Goal of the exercise ::
Within the data that follows, how many lines carry the string "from"? Give the number alone.

Collected material ::
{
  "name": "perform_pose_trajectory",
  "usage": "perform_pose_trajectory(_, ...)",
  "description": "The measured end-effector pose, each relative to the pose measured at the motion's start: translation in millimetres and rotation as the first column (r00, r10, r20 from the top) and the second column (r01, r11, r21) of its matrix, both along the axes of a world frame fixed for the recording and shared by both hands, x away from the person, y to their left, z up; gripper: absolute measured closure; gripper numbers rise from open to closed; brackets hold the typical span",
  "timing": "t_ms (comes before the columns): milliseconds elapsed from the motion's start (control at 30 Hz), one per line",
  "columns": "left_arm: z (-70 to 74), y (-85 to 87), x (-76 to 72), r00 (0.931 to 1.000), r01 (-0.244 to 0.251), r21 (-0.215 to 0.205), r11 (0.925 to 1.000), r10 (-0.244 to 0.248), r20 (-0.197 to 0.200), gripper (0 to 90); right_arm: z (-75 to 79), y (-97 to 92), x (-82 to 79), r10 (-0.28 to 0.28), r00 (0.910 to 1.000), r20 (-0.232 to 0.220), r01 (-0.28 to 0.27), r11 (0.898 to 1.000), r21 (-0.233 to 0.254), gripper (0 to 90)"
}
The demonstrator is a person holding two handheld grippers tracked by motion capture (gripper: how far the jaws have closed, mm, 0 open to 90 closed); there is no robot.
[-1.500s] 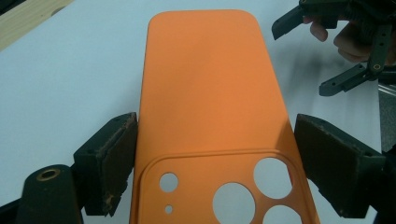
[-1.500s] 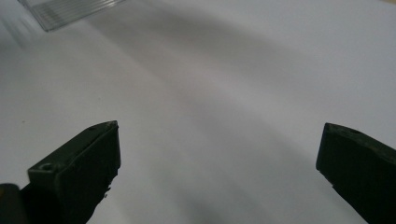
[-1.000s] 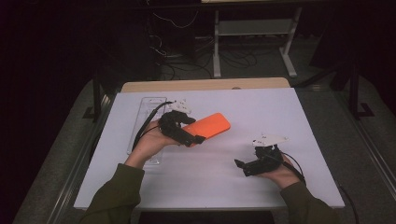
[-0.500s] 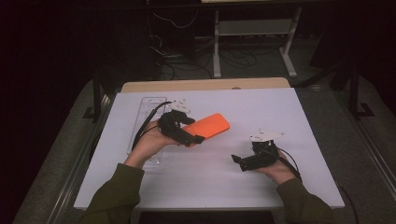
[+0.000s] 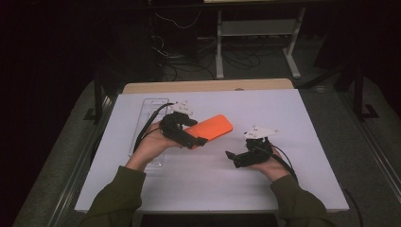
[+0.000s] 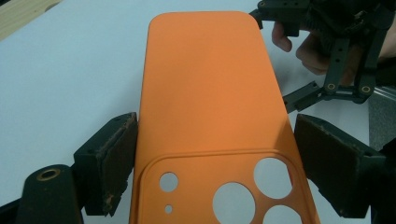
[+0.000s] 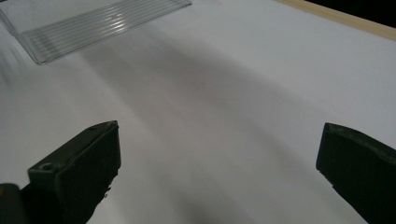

Your solution ::
2